Starting this year, the multiagency drive will send representatives to counties within six years after a map is approved so more detailed studies are done, Champlin said, adding the focus will not be on the entire county.

“It will only be on specific panels,” Champlin said.

Cities and counties will be asked during the updating period to point out areas of particular concern, Champlin said. Initial details of the update for Warren County were shared Monday during private talks with supervisors Richard George and David McDonald, Vicksburg Mayor Paul Winfield, Warren County Emergency Management Director Gwen Coleman and city buildings inspector Victor Gray-Lewis.

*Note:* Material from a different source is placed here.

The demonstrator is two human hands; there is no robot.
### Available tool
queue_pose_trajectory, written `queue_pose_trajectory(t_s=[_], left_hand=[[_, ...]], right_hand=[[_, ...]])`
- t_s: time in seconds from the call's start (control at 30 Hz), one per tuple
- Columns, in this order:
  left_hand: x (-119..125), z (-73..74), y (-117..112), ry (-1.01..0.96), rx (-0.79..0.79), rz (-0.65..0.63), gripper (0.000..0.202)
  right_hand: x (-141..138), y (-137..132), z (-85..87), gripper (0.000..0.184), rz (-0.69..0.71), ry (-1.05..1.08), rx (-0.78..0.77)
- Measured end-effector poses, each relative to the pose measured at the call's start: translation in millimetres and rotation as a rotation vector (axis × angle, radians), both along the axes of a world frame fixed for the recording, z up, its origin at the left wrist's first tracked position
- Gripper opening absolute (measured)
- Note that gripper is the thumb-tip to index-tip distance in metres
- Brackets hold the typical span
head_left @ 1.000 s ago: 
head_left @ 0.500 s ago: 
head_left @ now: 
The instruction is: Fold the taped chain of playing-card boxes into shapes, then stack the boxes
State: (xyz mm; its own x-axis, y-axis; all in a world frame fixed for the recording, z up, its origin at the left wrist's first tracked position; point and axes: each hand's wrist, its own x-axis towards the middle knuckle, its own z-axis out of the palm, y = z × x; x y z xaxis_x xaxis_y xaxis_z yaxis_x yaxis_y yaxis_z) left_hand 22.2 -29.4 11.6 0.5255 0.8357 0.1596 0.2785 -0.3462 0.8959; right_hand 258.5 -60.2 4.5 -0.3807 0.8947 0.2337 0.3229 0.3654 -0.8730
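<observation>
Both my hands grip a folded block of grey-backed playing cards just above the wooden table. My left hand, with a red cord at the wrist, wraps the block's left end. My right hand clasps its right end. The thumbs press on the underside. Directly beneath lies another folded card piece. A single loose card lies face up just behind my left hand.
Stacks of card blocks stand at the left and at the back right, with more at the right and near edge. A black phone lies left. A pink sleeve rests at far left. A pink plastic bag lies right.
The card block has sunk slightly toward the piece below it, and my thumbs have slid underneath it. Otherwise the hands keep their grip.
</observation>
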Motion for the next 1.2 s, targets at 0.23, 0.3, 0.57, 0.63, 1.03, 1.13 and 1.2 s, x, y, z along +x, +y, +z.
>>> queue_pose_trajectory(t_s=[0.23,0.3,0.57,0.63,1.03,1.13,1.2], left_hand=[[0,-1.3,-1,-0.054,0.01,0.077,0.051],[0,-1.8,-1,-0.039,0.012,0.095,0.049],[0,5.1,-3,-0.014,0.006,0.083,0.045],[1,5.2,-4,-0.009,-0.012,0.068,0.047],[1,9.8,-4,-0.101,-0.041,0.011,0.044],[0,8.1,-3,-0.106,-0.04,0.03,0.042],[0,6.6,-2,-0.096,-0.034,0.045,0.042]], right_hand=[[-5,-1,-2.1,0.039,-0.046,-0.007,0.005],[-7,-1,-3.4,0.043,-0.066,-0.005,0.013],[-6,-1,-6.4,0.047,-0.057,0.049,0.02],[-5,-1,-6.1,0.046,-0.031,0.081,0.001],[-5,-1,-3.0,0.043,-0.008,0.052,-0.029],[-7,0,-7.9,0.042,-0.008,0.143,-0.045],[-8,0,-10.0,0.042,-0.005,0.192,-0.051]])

Digitally enhanced maps were necessary to re-map flood risks nationwide, particularly in sparsely populated areas such as nonmunicipal Warren County, FEMA officials have said. A side effect of technical improvements has involved properties bordering SFHAs that had previously avoided official designation, thus requiring homeowners to purchase flood insurance who had not been compelled by their mortgage lender to do so.

Property owners can request their homes or businesses be removed from the designation by applying for a Letter of Map Amendment, or LOMA. In those cases, individual homeowners must pay a surveyor to determine a property’s Base Flood Elevation, the computed elevation to which floodwater is expected to rise.

Three have been approved in Warren County since the current map became effective. Fourteen were completed between 2000 and 2008.